= The task =
Copy out all the lines in the records that include the word "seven".

[Stored entries]
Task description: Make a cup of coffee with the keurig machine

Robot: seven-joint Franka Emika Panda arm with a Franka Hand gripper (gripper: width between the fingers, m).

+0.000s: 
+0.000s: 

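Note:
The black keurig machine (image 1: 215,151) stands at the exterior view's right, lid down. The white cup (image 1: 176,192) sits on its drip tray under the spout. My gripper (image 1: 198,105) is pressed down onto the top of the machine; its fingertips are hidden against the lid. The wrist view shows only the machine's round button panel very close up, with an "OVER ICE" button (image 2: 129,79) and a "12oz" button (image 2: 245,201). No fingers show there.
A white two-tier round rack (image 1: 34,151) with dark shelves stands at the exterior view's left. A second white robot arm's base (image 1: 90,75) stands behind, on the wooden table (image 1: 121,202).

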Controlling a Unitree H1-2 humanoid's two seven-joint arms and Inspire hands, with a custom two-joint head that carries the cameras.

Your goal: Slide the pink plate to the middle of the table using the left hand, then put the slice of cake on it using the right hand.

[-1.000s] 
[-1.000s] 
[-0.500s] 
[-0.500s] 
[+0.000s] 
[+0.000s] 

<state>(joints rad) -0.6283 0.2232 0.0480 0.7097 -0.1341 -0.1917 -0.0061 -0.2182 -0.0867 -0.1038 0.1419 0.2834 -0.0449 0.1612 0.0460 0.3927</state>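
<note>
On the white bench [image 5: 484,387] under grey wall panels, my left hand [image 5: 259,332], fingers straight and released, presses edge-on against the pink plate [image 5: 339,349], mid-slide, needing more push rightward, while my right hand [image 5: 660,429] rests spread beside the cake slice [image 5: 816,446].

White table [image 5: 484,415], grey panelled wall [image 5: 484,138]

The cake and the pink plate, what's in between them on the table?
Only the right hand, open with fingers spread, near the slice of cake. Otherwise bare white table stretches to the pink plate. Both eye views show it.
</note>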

= The completed task =
Robot: seven-joint Franka Emika Panda arm with a Franka Hand gripper (gripper: width between the fingers, m).
Controlling a Unitree H1-2 humanoid's two seven-joint arms and Inspire hands, with a custom two-joint head that carries the cameras.

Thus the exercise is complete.